## How to complete this task
List each line of the data that holds the string "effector", please.

------

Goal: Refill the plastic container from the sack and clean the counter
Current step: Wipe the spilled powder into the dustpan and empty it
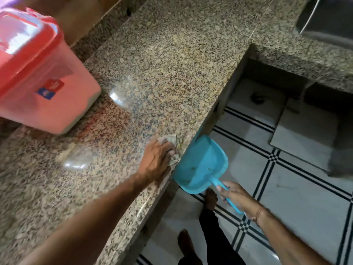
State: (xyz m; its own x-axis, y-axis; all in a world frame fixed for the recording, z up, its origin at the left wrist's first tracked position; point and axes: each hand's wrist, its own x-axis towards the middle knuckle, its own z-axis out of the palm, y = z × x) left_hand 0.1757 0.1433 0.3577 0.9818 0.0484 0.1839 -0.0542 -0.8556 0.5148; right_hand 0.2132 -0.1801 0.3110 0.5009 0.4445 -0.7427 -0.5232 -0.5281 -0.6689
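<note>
A pink plastic container [45, 92] with a red lid stands on the speckled granite counter [162, 64] at the left. My left hand [156, 159] presses a pale cloth [168, 140] on the counter right at its front edge, beside a few spilled grains [178, 145]. Just below that edge, my right hand [235, 196] grips the handle of a blue dustpan [202, 165], whose open mouth touches the counter edge. A little debris lies inside the pan. No sack is in view.
A steel sink [324, 18] sits at the top right in a second counter section. Below is a white tiled floor [296, 188] with dark stripes, and my bare feet [211, 197] stand close to the counter.
</note>
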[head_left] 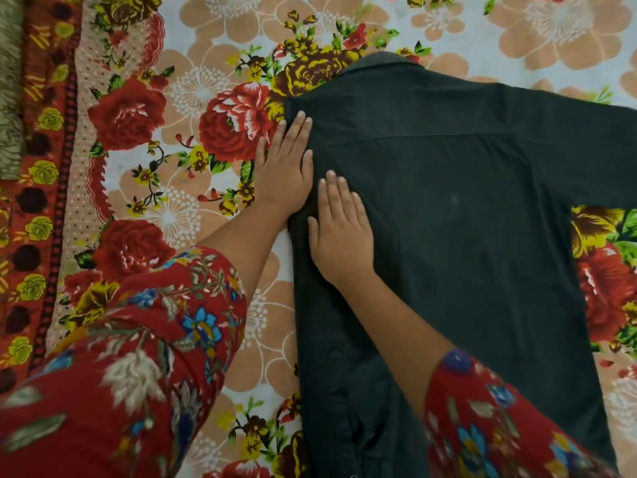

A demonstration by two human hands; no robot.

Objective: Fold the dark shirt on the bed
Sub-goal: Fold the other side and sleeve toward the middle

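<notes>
Dark shirt back-up on floral bedsheet, collar far end, left side apparently folded in. Left hand flat, fingers open, on folded edge; right hand flat beside it, gripping nothing.

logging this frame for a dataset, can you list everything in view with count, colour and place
shirt: one, dark, lying flat on the bed right of centre, collar at the far end, left side folded in, right sleeve spread out to the right edge
bedsheet: one, pale with peach, red and yellow flowers, under the shirt, covering most of the view
border: one, red with yellow roses and dark dots, along the sheet's left side
fabric: one, olive patterned, far left edge, too cropped to identify
sleeves: two, red floral, bottom of the view
left hand: one, flat on the shirt's left edge, open
right hand: one, flat on the folded part, open
</notes>
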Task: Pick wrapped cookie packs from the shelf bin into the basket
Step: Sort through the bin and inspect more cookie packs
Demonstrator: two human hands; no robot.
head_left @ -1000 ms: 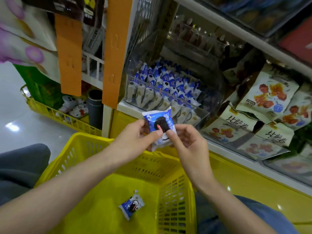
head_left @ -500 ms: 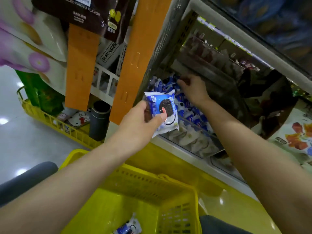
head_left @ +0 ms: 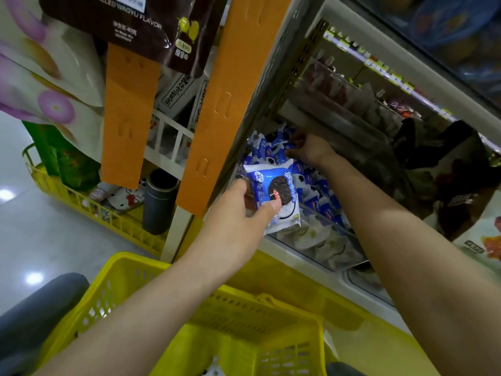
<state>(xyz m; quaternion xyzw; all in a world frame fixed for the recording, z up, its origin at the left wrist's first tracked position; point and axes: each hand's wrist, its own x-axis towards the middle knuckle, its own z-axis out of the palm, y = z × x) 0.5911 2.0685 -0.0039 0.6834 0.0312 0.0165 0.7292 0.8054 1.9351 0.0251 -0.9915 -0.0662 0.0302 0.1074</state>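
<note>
While your left hand (head_left: 238, 210) pinches one pack (head_left: 273, 194) - thumb on the front, fingers behind - just in front of the bin (head_left: 325, 240) and up above the basket (head_left: 130, 270), your right hand (head_left: 309, 150) is deep in the bin, on the heap (head_left: 271, 156) near the back. Head view: the right fingertips are lost among the wrappers, so I can't tell whether they've closed on one. Take a single pack by its crimped edge, lift straight up over the bin's front wall, and don't drag neighbours out. The right arm is stretched long with the wrist bent down; the left arm is half-extended, back of the hand toward you.
</note>
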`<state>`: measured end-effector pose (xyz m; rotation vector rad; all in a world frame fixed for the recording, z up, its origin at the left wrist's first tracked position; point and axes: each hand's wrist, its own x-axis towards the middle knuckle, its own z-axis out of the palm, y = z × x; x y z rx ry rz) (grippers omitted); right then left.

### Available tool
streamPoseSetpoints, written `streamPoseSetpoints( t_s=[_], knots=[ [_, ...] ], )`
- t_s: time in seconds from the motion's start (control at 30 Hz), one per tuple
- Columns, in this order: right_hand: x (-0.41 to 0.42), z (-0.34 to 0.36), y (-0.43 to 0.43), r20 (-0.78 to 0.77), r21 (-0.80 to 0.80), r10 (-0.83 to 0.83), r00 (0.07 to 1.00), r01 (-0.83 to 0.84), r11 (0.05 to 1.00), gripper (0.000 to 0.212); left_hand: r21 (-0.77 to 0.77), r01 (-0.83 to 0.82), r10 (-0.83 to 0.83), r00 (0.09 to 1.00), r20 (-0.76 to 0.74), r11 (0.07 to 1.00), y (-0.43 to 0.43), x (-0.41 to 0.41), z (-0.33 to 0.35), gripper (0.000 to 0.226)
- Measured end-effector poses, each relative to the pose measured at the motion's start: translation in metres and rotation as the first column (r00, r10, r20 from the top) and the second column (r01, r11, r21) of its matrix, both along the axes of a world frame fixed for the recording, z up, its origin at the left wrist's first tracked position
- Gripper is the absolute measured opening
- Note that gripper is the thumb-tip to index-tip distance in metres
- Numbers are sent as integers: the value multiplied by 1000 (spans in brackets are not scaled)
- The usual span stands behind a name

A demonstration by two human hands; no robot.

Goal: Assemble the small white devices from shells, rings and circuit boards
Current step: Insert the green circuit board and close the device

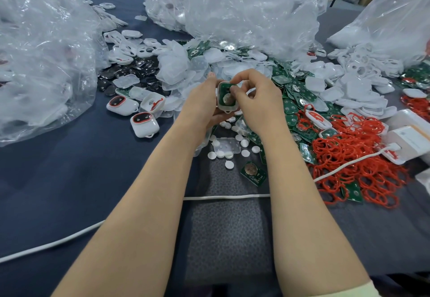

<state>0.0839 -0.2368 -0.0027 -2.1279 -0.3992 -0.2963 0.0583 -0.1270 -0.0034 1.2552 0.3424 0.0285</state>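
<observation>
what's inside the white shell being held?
A green circuit board with a round silver battery sits in the shell. The right hand covers the board's upper right with its thumb; anything beneath the board is hidden.

Your L hand (204,101) cupped a white shell (226,110) from the left, w/ a green circuit board (223,92) sitting inside it. Your R hand (256,101) pinched the board's top edge, thumb on its face. Both hands were held over a dark blue table (69,180). To the L lay two finished white devices (144,123) w/ red-rimmed faces, beside a clear plastic bag (41,64). To the R: a heap of red rings (353,157) mixed w/ more green boards (297,108). White discs (244,143) and a white cable (228,196) lay near your forearms.
</observation>
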Motion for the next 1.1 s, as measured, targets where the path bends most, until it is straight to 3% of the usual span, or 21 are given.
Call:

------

## Task answer
`<state>`: measured end-effector pose (xyz m; rotation vector rad; all in a world frame fixed for the recording, z up, its origin at the left wrist's first tracked position; point and axes: each hand's wrist, its own x-axis towards the middle knuckle, its own z-axis out of the palm, y = z × x; x y z rx ry rz) (grippers omitted); right then left.
- Measured end-effector poses, each relative to the pose measured at the motion's start: translation in metres and rotation as the first column (r00, r10, r20 from the top) and the second column (r01, r11, r21) of its matrix, both along the axes of a world frame fixed for the recording, z up, its origin at the left wrist's first tracked position

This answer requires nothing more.